HaArba'a Street (The Four street) is a famous commercial street in central Tel Aviv, Israel. It was named after four members of the Haganah that were killed there in 1946 in an attack on nearby British Police that was nearby. 

The street begins in the "Tel Aviv Cinematheque plaza" named by officer – policeman Shmuel Weizman and ending by Begin Road in Sarona, until the Cinematheque was established in 1989 the square by the start of the street was triangular.
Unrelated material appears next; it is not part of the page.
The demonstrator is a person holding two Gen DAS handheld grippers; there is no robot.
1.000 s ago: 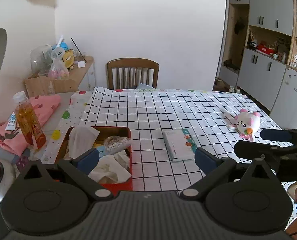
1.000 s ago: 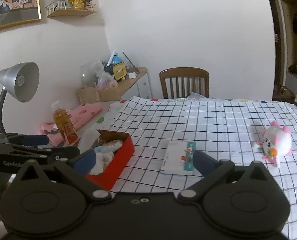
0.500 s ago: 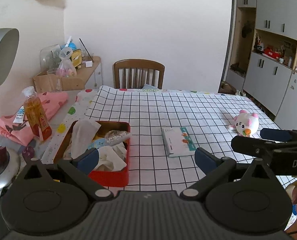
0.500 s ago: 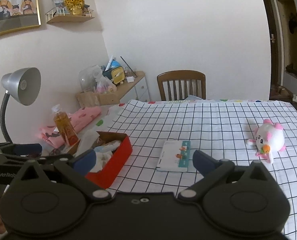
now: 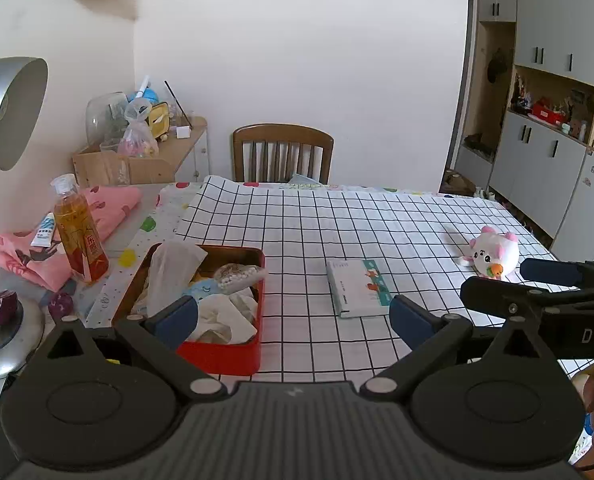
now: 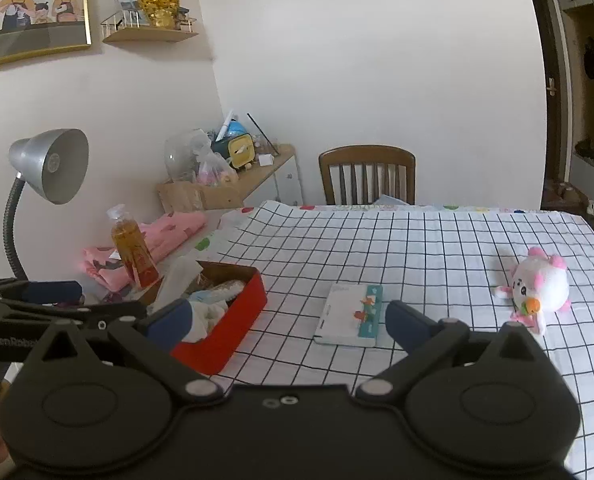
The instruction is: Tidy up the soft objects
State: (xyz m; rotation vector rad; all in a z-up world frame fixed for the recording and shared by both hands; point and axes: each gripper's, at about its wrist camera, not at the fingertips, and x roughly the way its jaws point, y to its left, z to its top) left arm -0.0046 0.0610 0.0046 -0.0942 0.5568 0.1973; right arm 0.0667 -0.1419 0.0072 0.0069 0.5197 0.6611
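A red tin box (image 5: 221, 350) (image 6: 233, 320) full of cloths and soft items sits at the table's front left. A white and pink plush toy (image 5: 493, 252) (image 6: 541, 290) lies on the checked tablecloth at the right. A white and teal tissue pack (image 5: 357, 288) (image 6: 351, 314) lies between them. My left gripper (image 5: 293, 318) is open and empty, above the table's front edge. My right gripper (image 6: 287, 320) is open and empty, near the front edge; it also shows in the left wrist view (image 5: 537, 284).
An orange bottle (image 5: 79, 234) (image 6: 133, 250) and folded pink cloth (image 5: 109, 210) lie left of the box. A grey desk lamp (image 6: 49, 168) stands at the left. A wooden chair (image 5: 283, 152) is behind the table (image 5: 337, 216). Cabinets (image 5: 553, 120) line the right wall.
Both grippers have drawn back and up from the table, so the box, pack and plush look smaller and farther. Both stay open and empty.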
Route of the road was the southern border of the German Colony Sarona in the north to the present to a number of houses Templars.  Houses closest to the street were built later, in proportion to the rest of village houses, and they have the international style that most new houses were built of Tel Aviv in the 1930s, before abandoning the colony.  Today the street is part of the business square in Tel Aviv and is analogous to the business of Hahashmonaim and is part of the South Campus.  Part of this project have been built so far at the eastern end of the street, late '90s, three office towers − Millennium Tower, Tower East, Platinum Tower and beside them a unique structure of the plant matter of IEC.  With companies located in the towers are among Israel Corp., Israel Chemicals and KPMG. tower East state Comptroller office is located. Millennium Tower Restaurant is the home of chef Aviv Moshe.  The street is "Templar winery" near the German Colony – Templar "Sharona" designed to make the market structure.  This street offices also located in the center of local government in Israel.

References 
 The information in this article is based on that in its Hebrew equivalent.